C’est le cas dans cette petite ville de 3000 habitants dans l’Hérault. Une jolie rue, de jolies maisons anciennes avec des balcons, typiques de la région, du soleil parce qu’on est dans le sud. Un petit coin de paradis ? Pas tout à fait.
Ambiance sonore et témoignages d’habitants qui en ont assez.


Transcription:
Cinq mètres, c’est la distance entre les deux maisons. Un camion moyen fait 2,50 mètres (1) de large. Alors forcément… (2)
– Il y a un camion qui a essayé d’en croiser un autre et finalement, il est parti avec un morceau de notre balcon. Heureusement, il s’est arrêté et donc on a pu faire un constat (3), mais les dégâts sont là, quoi.

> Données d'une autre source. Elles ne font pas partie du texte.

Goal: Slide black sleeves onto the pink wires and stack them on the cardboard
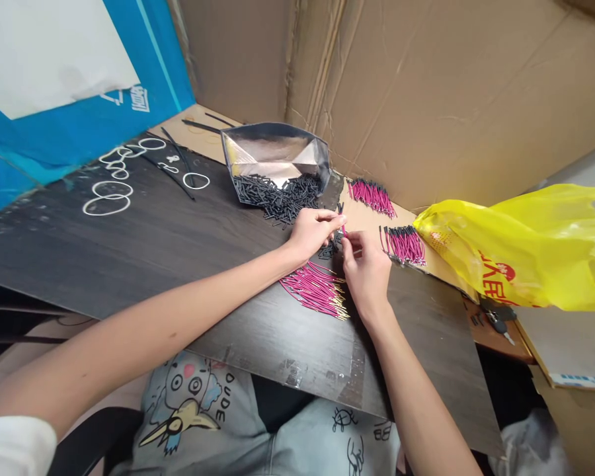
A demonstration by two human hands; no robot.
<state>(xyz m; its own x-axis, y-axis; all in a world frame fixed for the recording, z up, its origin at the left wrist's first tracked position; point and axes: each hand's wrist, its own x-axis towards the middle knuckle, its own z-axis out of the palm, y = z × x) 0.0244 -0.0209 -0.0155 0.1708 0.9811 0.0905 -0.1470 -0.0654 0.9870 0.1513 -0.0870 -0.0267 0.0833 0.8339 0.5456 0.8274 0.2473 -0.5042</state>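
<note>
Between my two hands stands a short pink wire with black sleeve ends at its top. My left hand pinches it near the upper end, thumb and forefinger closed. Just below, my right hand has its fingertips closed on the lower part. Under the hands lies a small heap of black tube pieces, partly covered by them. A bundle of pink wires with bare, gold-coloured tips is spread on the dark table, below my left wrist.
An opened foil bag spills many short black tubes. Two rows of sleeved pink wires, a far row and a near row, lie on cardboard at right. A yellow plastic bag sits beside them. White rings lie at left.
</note>
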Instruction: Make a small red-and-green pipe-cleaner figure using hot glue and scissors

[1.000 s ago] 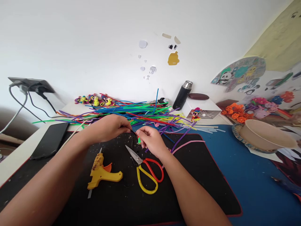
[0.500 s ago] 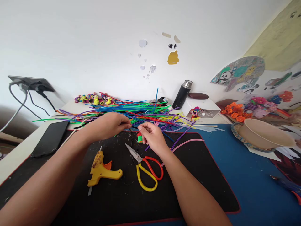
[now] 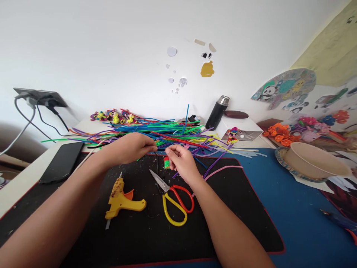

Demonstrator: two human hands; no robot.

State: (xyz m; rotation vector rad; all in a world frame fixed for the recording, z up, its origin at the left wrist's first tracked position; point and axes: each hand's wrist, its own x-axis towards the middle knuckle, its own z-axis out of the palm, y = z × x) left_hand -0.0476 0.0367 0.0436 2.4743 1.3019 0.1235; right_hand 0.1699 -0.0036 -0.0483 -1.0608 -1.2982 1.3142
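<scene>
My left hand (image 3: 134, 148) pinches with thumb and forefinger over the back of the mat. A thin black pipe cleaner (image 3: 157, 160) shows just below those fingertips. Close by on the right, my right hand (image 3: 181, 160) is closed in a pinch too, and whatever its fingertips hold is too small to make out. A small red and green fuzzy piece (image 3: 167, 163) lies beside the right fingers. Below the hands are scissors (image 3: 170, 199) with one red and one yellow handle, blades slightly apart. A yellow hot glue gun (image 3: 122, 201) rests on its side beneath my left forearm.
Many coloured pipe cleaners (image 3: 167, 128) are heaped along the wall. Several small fuzzy figures (image 3: 113, 116) sit behind them. A phone (image 3: 61, 162) lies left, a black flask (image 3: 217, 112) stands at the back, and a beige bowl (image 3: 315, 160) is at right on the blue tabletop (image 3: 267, 186).
The short black stretch that showed between my fingertips is no longer visible there. Both hands keep nearly the same place, still pinched; the whole view has shifted slightly.
</scene>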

Et ce n’est pas la première fois. Sur cet axe passent en moyenne 300 camions (4) par jour: des véhicules qui vont vers le port de Sète ou les entrepôts de carburants à Frontignan. A l’heure de la sortie de l’école, c’est tous les jours le même cauchemar pour les mamans.
– On chevauche (5). Quand il y a… on peut pas passer au… sur le chemin, eh beh, on est obligé d’empiéter un peu sur la route. Donc faut faire toujours gaffe (6) aux voitures, aux camions, aux cars, à tout.
– Ma fille qui arrive du collège (7) ici, elle part à pied donc jusqu’à la maison et… Je… Ça me fait peur quand même, hein. Au bout d’un moment, ça prend… ça prend la tête (8) vraiment.

D’autant que (9) les trottoirs sont inexistants et la vitesse souvent excessive.
– Il y a quelques bornes qui délimitent le… ce qu’on… ce qu’on ne peut pas appeler un trottoir, dans la mesure où il y a aucun obstacle, il y a aucune bordure. Donc… Et les camions roulent allègrement (10) sur ces bornes en plastique.
– Deux fois j’ai manqué (11) me faire écraser ! Quand les camions se croisent, ils passent là-dessus. En plus ça, c’est de la guimauve. (12) Moi je le dis au Maire.

Depuis 12 ans, les riverains (13) de la route départementale N°2 attendent une déviation, un projet bien avancé selon le Conseil Général de l’Hérault puisque le chantier était programmé en 2010 mais qu’il n’a pu être réalisé faute de moyens (14). Villeveyrac ne fait pas partie des priorités du département.

Quelques détails:
1. 2,50 mètres ou 2,50 m: on écrit ça comme ça et on dit: « Deux mètres cinquante ».
2. forcément: obligatoirement, nécessairement.
3. faire un constat: c’est remplir les papiers officiels pour les compagnies d’assurance, pour se faire rembourser les travaux nécessaires pour réparer les dégâts.
4. passent en moyenne 300 camions: Deux remarques:
– le journaliste fait la liaison entre passent et en. Ce n’est pas fréquent dans une conversation normale. Mais là, c’est le commentaire qu’il a préparé et écrit, donc ce n’est ni improvisé ni spontané. Dans ce cas, il y a davantage de liaisons.
– Le signe que c’est un style plus écrit aussi, c’est l’ordre des mots: le verbe est en premier puis le sujet alors que c’est une phrase affirmative. Jamais on ne dira ça spontanément. Dans une conversation, on dirait: Il y a en moyenne 300 camions qui passent par jour.
5. on chevauche: ici, cette dame veut dire qu’elle est obligée de marcher par moment sur la route elle-même. Elle passe à cheval sur le trottoir et sur la route.
6. faire gaffe à quelque chose: faire attention à quelque chose. (familier)
7. le collège: ça veut dire que sa fille a entre 11 et 15 ans.
8. ça prend la tête = ça cause des soucis, c’est une préoccupation. (familier)
9. d’autant que = d’autant plus que: et surtout puisque
10. faire allègrement quelque chose: c’est le faire régulièrement, sans se poser de questions.
11. J’ai manqué me faire écraser: j’ai failli me faire écraser / je me suis presque fait écraser.
12. la guimauve: c’est une sucrerie très molle et souple. Donc dire « C’est de la guimauve », ça signifie que ces bornes ne sont pas solides. Donc les véhicules peuvent passer dessus sans être endommagés. Donc  les piétons ne sont pas protégés.